> _Exercise requirements_
Your reply should hold only the lines from the records below where "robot" occurs.
(Records shown Opens)
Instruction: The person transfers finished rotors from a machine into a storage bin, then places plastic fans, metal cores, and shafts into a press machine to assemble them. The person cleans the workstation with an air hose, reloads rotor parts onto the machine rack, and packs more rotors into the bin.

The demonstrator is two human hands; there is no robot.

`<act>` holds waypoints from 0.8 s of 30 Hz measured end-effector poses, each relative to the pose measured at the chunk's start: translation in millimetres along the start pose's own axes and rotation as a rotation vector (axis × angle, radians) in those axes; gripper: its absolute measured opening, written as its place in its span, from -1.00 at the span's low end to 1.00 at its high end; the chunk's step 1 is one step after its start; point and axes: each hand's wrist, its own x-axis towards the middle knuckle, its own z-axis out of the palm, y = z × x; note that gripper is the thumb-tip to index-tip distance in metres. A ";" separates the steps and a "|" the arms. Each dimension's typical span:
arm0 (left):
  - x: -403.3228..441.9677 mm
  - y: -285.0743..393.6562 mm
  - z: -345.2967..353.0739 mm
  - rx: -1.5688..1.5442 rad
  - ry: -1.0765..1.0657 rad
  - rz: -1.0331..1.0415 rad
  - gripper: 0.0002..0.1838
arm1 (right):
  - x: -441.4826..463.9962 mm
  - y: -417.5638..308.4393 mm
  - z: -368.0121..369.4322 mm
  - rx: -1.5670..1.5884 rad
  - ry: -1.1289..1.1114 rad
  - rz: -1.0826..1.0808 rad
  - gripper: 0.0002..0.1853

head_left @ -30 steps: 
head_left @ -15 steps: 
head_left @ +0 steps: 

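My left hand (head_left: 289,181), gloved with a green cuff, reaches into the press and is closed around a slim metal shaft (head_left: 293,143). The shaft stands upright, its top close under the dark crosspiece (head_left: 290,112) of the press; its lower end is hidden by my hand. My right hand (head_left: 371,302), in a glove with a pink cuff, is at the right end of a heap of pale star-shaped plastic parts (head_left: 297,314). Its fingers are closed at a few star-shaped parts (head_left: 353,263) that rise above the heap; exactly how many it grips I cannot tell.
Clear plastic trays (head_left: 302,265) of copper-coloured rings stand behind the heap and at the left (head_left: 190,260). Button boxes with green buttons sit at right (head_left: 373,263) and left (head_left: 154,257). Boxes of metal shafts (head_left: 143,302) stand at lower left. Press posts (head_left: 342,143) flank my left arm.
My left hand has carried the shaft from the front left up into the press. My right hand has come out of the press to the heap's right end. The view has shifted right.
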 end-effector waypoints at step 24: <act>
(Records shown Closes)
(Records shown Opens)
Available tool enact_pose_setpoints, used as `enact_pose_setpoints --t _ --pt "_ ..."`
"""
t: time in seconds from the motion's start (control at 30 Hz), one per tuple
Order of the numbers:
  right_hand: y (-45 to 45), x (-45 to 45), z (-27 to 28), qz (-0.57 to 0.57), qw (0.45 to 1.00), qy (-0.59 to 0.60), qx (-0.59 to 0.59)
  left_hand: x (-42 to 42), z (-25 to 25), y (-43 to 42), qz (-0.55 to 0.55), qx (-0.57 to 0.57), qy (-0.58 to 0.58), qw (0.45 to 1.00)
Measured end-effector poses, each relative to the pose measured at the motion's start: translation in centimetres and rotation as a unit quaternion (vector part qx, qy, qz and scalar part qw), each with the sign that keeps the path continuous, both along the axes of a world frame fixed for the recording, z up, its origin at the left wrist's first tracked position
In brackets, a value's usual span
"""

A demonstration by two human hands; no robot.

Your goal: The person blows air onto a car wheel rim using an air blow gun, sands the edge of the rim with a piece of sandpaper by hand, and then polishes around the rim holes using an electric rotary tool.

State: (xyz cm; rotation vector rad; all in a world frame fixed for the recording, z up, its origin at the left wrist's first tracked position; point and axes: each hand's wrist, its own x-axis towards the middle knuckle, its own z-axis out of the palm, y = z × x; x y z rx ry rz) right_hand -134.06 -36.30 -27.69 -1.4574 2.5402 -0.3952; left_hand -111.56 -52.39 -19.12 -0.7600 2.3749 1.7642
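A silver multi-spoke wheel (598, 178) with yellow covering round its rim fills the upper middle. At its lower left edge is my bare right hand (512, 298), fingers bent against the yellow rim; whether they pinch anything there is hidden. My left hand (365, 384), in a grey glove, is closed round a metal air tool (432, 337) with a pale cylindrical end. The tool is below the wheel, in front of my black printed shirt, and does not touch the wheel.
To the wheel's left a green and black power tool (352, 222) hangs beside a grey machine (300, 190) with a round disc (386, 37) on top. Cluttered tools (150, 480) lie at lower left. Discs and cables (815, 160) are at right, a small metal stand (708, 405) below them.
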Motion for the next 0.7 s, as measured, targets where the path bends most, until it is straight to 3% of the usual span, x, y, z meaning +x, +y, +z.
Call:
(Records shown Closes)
> _Answer to this exercise_
The demonstrator is two human hands; there is no robot.
A demonstration by two human hands; no robot.

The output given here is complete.